Wie die Heatmap zeigt, könnte dann eine semiquantitative Auslesung der Veränderungen der Proteinphosphorylierung wichtiger Signaltransduktionsproteine erzeugt werden. Beim Versuch dieses Verfahrens, Es ist wichtig, sich daran zu erinnern, mit gesunden und aktiv teilenden Zellen zu beginnen, da Stressoren Veränderungen in der Signaltransduktionswegaktivität induzieren können. Nach diesem Verfahren können andere Methoden wie digitale PCR und Immunoblotting verwendet werden, um zusätzliche Fragen zu beantworten, wie z. B. Veränderungen der Phosphorylierung zur Aktivierung von Transkriptionsfaktoren führen?
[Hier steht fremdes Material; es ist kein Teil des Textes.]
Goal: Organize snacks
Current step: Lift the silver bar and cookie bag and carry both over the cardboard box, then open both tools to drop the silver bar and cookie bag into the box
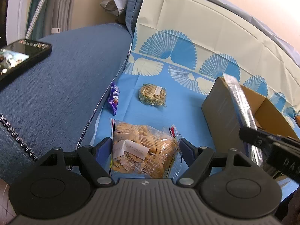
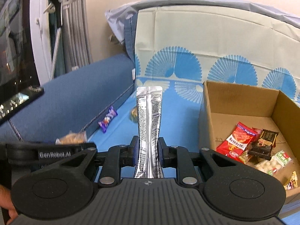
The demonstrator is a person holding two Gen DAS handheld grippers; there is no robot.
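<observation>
My right gripper is shut on a tall silver stick pouch, held upright left of the open cardboard box; the pouch also shows in the left wrist view over the box's near wall. The box holds several snacks, among them a red packet. My left gripper has its jaws wide around a clear bag of tan biscuits on the blue cloth; whether the pads touch it is unclear. A purple candy packet and a round grain cake lie further back.
A blue cushion with a chain trim runs along the left. A phone rests on it. A fan-patterned cloth covers the seat and backrest. Curtains and a white window frame stand at the far left.
</observation>
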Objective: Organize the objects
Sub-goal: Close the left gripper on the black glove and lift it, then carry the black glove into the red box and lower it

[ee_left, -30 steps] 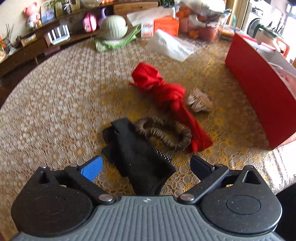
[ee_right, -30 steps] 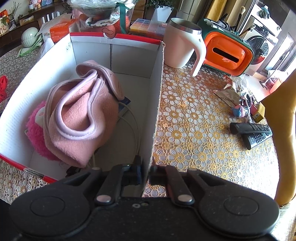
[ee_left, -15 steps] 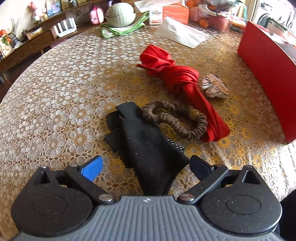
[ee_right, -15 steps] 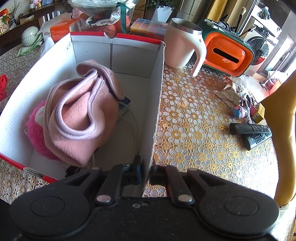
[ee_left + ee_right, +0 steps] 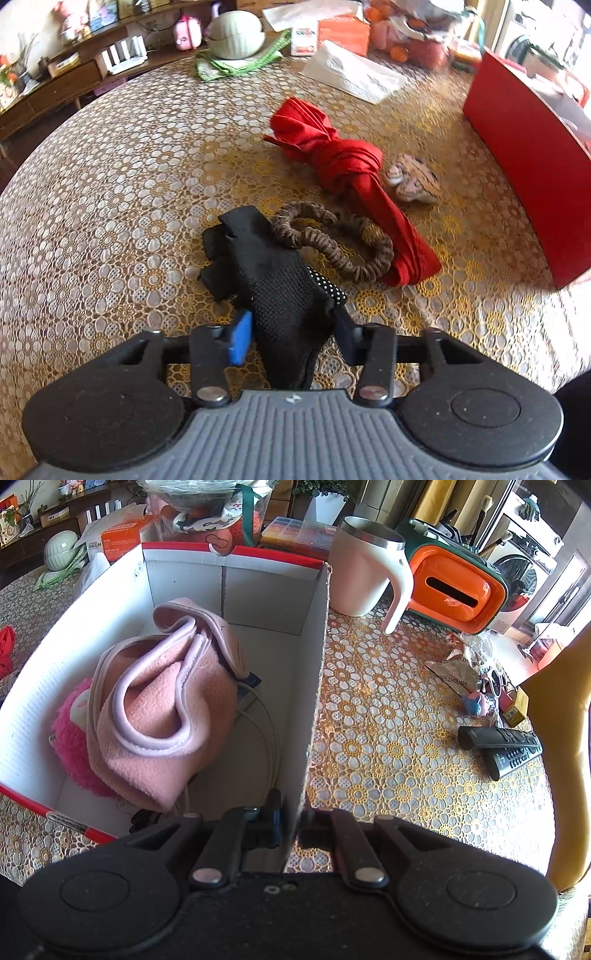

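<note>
A black glove lies on the lace tablecloth, its cuff between the fingers of my left gripper. The jaws are closing, and both pads touch the cuff and bunch it. Beyond the glove lie a brown coiled hair band, a knotted red cloth and a small striped bundle. The red box stands at the right. My right gripper is shut on the box's near right wall. Inside are a pink fleece, a fuzzy pink item and a white cable.
A white mug and an orange-and-green case stand behind the box. Two black remotes and small clutter lie to its right, by a yellow chair back. A white bag and a pale green round object sit at the table's far side.
My left gripper's fingers have swung inward from wide open onto the glove's cuff. The right gripper and the box have stayed as they were.
</note>
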A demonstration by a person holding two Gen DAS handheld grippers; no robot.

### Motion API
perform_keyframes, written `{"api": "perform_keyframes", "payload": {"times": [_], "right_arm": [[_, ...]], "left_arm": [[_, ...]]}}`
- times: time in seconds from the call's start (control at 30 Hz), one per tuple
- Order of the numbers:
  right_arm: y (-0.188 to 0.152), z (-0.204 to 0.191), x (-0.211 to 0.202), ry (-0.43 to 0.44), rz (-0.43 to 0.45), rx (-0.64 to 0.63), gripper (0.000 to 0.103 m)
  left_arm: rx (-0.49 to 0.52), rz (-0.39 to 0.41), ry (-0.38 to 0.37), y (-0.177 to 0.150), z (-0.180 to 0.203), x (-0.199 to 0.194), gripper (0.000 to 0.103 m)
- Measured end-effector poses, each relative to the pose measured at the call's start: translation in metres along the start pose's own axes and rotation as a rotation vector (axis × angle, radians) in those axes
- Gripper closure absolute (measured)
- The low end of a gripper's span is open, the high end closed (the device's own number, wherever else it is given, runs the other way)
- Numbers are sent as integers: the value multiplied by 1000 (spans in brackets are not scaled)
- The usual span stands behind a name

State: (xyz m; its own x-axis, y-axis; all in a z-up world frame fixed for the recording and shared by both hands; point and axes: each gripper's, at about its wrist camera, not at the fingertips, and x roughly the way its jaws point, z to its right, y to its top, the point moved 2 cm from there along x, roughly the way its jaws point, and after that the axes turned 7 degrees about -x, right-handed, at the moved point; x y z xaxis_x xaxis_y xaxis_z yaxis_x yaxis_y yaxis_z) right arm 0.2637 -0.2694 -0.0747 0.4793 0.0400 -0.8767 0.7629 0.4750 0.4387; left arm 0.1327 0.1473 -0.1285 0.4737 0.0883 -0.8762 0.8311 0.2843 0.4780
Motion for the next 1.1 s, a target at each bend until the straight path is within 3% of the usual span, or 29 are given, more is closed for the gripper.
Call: {"api": "perform_keyframes", "payload": {"times": [0.1, 0.13, 0.27, 0.7, 0.87, 1.1], "right_arm": [[0, 0, 0, -1, 0, -1, 96], [0, 0, 0, -1, 0, -1, 96], [0, 0, 0, 0, 1, -1, 96], [1, -1, 1, 2, 6, -4, 96], [1, -2, 0, 0, 6, -11, 96], [1, -1, 0, 3, 6, -9, 96]], "left_arm": [[-27, 6, -8, 1, -3, -4, 74], [-30, 12, -4, 1, -4, -7, 82], [-65, 37, -21, 4, -10, -19, 89], [-125, 136, -101, 18, -24, -80, 92], [-96, 189, -150, 31, -12, -107, 92], [25, 252, -241, 56, 27, -132, 92]]}}
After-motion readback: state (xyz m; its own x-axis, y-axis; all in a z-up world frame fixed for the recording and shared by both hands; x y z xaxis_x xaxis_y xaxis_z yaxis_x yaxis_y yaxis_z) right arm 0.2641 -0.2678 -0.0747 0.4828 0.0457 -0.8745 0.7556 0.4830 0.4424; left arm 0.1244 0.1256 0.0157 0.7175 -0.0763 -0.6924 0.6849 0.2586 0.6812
Nach ihrer Entwicklung hat diese Technik den Weg für Forscher in der Krebsbiologie geebnet, grundlegende Veränderungen in der posttranslationalen Modifikation von Proteinen zu erforschen, die zum Aufkommen personalisierter Medizin für Krebspatienten führen. Vergessen Sie nicht, dass die Arbeit mit Krebszelllinien extrem gefährlich ist, also achten Sie darauf, aseptische Techniken zu verwenden, Vorsicht beim Entsorgen von Schärfen und tragen Sie einen Labormantel zu jeder Zeit.